[Stored dataset items]
------
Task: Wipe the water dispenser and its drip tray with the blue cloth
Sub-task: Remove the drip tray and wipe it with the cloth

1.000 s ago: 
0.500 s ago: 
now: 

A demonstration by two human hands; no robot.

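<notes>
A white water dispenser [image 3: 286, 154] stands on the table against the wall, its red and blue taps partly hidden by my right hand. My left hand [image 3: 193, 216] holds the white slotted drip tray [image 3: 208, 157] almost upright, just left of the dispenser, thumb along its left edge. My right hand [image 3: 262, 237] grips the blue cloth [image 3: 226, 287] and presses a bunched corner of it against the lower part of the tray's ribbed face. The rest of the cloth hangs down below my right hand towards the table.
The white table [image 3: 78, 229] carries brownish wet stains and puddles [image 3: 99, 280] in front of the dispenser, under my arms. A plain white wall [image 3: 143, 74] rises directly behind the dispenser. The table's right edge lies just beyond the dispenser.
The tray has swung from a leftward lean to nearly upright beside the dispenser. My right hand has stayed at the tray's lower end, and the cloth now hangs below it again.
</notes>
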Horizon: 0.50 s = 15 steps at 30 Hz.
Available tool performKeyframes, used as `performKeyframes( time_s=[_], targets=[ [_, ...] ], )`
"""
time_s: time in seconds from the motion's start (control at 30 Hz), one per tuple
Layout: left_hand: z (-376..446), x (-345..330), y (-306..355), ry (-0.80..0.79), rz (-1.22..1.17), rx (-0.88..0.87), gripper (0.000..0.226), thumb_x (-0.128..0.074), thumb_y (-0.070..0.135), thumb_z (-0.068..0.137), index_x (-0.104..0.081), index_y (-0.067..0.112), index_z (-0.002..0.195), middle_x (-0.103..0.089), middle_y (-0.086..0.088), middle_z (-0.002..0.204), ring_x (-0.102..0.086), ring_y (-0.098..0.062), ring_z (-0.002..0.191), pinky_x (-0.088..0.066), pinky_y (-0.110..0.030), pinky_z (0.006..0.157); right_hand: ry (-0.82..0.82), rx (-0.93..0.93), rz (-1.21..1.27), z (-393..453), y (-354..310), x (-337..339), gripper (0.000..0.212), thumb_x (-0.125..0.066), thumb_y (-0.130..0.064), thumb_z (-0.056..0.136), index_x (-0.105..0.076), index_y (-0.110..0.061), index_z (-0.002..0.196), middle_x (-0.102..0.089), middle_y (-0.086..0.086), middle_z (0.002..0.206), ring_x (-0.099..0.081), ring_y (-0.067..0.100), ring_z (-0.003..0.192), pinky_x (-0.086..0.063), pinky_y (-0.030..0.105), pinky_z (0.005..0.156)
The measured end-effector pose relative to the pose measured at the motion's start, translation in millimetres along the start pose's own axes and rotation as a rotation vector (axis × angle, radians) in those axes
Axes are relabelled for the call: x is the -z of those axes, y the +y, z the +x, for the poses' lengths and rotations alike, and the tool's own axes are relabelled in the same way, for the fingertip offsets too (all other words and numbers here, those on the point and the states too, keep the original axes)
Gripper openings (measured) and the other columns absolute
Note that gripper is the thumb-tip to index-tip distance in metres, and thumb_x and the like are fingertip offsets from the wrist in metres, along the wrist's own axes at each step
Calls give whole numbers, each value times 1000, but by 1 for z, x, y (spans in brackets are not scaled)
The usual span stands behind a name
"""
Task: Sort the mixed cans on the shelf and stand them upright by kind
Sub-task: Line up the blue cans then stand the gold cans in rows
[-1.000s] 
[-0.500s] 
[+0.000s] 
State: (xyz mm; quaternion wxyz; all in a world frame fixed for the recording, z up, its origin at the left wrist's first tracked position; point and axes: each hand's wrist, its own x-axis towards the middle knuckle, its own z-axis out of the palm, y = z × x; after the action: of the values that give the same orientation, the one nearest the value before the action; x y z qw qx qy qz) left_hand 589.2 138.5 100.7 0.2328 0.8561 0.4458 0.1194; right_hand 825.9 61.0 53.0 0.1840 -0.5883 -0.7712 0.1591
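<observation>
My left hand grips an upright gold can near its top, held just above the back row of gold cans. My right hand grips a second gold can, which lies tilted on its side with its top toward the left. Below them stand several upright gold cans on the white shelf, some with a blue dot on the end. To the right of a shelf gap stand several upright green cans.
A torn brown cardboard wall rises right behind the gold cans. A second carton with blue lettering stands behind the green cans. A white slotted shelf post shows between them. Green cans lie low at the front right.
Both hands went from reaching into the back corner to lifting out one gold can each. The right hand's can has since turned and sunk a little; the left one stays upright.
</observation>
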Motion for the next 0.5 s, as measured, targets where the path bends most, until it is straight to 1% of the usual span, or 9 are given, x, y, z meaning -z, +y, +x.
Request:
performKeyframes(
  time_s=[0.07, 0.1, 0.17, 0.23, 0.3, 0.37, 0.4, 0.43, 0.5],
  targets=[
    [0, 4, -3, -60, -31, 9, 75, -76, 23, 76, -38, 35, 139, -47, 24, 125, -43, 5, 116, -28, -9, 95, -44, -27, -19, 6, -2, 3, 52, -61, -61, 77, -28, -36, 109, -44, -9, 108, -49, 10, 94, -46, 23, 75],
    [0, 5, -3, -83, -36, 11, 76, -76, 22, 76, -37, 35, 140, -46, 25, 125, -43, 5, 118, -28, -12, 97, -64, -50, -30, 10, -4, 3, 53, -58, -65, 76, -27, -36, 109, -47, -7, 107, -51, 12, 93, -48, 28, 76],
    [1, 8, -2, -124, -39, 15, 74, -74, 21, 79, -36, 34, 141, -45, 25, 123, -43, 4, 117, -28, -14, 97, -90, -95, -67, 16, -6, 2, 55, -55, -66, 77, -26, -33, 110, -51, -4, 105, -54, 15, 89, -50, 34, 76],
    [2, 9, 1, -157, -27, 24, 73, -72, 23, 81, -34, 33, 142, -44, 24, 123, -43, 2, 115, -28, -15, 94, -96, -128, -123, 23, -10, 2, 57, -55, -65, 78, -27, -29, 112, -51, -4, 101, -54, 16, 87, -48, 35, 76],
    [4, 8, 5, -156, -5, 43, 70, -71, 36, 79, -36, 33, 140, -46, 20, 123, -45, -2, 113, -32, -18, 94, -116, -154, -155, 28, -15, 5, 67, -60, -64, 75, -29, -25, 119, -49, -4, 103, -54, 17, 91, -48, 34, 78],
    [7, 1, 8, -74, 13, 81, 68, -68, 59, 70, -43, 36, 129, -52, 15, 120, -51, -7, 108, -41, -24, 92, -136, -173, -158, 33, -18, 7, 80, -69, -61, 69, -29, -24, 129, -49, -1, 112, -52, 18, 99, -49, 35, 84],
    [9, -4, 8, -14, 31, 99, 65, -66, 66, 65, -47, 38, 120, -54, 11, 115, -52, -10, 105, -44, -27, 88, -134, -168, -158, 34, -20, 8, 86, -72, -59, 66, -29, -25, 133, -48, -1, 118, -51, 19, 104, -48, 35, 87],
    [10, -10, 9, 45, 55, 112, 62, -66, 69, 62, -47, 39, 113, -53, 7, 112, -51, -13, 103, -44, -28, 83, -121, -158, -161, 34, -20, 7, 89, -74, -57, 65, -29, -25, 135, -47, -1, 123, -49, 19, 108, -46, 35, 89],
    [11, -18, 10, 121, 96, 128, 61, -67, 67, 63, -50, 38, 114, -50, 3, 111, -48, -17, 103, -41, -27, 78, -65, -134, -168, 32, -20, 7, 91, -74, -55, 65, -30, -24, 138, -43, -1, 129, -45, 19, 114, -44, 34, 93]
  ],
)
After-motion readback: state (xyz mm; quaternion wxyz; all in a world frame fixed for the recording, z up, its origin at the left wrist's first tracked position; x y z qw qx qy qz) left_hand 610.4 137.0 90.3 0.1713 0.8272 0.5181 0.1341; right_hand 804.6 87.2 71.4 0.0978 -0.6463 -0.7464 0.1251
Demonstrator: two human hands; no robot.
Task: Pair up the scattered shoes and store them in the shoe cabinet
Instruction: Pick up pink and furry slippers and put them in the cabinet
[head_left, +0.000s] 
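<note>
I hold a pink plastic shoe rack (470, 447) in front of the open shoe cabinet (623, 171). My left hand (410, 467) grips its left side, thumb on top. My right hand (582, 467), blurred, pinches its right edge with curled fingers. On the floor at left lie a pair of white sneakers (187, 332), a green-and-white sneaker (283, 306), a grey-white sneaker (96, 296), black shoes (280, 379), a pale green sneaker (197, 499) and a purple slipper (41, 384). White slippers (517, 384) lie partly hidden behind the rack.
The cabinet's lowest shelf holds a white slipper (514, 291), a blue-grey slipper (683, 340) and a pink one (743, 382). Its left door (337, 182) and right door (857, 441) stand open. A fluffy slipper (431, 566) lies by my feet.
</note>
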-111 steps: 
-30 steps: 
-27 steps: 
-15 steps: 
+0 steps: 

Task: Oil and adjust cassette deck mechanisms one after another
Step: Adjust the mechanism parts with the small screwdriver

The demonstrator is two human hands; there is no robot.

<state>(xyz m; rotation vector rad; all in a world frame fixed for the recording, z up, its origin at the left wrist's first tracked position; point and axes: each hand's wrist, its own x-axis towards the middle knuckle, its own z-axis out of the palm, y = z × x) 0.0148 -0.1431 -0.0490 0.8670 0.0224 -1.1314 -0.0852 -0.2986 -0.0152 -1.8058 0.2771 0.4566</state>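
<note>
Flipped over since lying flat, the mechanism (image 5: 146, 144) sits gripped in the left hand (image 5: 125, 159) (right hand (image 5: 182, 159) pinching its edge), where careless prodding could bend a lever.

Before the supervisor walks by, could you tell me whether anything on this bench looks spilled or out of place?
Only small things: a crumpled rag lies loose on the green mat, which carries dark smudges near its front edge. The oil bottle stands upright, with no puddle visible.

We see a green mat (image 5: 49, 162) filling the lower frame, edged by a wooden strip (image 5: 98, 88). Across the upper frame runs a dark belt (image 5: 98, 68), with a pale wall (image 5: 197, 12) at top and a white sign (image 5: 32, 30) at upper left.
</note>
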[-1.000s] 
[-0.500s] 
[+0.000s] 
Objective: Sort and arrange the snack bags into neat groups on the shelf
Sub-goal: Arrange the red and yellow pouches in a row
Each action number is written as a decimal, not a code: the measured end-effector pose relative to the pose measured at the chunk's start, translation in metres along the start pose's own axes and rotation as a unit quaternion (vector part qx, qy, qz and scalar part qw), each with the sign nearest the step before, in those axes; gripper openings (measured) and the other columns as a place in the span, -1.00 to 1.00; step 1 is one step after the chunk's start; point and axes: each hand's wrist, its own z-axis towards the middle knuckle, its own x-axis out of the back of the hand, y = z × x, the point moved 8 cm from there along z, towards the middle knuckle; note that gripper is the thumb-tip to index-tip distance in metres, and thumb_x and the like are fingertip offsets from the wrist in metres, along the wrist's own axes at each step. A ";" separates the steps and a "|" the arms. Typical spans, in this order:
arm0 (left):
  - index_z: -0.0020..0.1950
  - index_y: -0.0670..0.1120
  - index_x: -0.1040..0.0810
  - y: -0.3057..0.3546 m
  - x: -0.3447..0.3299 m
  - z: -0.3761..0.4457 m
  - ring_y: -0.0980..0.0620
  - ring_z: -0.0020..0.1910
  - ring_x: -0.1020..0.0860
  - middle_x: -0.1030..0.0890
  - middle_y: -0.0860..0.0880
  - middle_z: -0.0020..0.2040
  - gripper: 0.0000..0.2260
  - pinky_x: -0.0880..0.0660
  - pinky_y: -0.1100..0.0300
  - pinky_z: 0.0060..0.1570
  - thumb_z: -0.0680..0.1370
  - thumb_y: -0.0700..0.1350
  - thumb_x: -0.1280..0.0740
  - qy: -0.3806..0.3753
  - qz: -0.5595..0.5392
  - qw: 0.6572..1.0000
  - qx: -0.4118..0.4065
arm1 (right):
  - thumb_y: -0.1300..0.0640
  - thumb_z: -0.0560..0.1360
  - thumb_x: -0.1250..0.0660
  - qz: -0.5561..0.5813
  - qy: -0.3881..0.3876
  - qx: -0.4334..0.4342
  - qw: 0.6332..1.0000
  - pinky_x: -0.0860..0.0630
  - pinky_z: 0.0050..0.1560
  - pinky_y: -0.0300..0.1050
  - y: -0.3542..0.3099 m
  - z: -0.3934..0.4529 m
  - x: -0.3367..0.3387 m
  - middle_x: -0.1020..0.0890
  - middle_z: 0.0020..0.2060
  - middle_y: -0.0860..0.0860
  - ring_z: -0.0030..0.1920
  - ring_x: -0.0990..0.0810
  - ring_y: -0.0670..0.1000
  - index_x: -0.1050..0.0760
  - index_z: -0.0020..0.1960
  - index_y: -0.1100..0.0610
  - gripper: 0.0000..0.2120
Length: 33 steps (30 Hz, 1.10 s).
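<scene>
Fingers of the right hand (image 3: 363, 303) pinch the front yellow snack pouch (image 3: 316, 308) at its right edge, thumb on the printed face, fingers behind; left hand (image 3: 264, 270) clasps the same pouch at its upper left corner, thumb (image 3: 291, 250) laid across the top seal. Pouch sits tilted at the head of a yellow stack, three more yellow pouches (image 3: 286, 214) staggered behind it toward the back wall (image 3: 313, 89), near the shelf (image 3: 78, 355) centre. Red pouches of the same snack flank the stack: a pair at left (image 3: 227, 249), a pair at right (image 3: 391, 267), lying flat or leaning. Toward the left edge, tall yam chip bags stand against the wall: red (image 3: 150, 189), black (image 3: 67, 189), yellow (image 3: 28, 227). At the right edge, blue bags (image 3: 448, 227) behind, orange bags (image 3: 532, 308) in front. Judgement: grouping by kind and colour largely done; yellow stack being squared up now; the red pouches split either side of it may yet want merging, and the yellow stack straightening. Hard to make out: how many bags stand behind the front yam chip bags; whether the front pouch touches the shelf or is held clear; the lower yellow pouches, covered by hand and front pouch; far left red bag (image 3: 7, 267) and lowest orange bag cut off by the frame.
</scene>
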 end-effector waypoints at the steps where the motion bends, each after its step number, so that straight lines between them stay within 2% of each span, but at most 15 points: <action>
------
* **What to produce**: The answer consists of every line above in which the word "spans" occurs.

* **Reply to the task**:
Calls give whole numbers, each value times 1000, but by 1 for z, x, y (spans in brackets are not scaled)
Each action number is written as a decimal, not a code: the measured end-effector pose relative to the pose measured at the chunk's start, translation in metres along the start pose's own axes and rotation as a unit quaternion (vector part qx, qy, qz and scalar part qw), each with the sign nearest the step before, in those axes; gripper openings (measured) and the other columns as a place in the span, -1.00 to 1.00; step 1 is one step after the chunk's start; point and axes: each hand's wrist, its own z-axis towards the middle knuckle, its own x-axis out of the back of the hand, y = z × x, the point moved 8 cm from there along z, towards the middle knuckle; note that gripper is the thumb-tip to index-tip distance in metres, and thumb_x and the like are fingertip offsets from the wrist in metres, along the wrist's own axes at each step. A ";" separates the steps and a "|" the arms. Typical spans, in this order:

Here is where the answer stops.